Ich zögerte damit, näher zu treten.
„Kannst du bitte gehen?", fragte ich den Soldaten, dessen Blick die Gegend mustern zu schien.
Es überraschte mich, als Leander nickte. Ich hatte nicht gedacht, dass er meinen Befehlen Folge leistet, da seine Meinung über mich so schlecht war.

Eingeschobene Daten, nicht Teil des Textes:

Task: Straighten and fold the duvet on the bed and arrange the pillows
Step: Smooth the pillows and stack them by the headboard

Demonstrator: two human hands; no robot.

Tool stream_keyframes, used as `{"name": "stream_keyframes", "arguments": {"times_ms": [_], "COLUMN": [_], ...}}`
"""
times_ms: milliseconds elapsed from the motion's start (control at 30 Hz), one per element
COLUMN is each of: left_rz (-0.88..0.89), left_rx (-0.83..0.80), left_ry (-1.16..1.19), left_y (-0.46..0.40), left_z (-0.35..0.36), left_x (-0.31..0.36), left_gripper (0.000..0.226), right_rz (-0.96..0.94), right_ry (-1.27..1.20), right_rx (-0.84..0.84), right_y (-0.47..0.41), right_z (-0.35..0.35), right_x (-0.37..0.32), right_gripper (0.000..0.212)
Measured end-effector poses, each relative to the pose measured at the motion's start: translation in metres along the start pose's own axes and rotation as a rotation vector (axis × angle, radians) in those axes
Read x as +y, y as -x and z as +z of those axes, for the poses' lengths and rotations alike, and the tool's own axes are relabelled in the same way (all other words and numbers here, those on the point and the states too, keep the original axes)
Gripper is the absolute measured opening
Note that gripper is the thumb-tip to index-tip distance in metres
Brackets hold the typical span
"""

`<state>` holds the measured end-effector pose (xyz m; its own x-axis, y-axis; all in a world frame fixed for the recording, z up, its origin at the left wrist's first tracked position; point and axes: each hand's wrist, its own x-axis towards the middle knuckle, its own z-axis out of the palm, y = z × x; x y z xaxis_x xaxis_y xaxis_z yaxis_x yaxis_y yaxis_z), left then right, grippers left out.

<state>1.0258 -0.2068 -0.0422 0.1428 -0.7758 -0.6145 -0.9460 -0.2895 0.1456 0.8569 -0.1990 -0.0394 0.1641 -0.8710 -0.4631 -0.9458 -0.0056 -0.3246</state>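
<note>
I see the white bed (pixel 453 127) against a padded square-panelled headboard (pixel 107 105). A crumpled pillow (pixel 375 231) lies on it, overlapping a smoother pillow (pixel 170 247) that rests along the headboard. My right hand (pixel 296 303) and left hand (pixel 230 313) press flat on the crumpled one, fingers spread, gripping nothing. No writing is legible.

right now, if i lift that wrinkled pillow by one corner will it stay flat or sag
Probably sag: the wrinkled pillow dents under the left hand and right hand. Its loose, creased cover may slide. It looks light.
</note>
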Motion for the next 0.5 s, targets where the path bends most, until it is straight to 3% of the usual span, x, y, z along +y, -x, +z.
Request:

Nachdem das Knirschen von Kies verklungen und ich nach langer Zeit endlich wieder alleine war, spürte ich wie all die Anspannung von mir abfiel. Ich ließ mich auf die Knie sinken und achtete nicht darauf das der Boden mein Kleid schmutzig machen konnte. Der Stein fühlte sich kalt und leblos unter meinen Fingern an, doch ich wusste das hier, in jeder einzelnen Blume, der Geist meiner Mutter lag. Sie hätte hier begraben werden sollen und nicht in der Familiengruft unter dem Schloss. Mutter hatte die Gruft nie gemocht, sie war ihr zu dunkel und trostlos.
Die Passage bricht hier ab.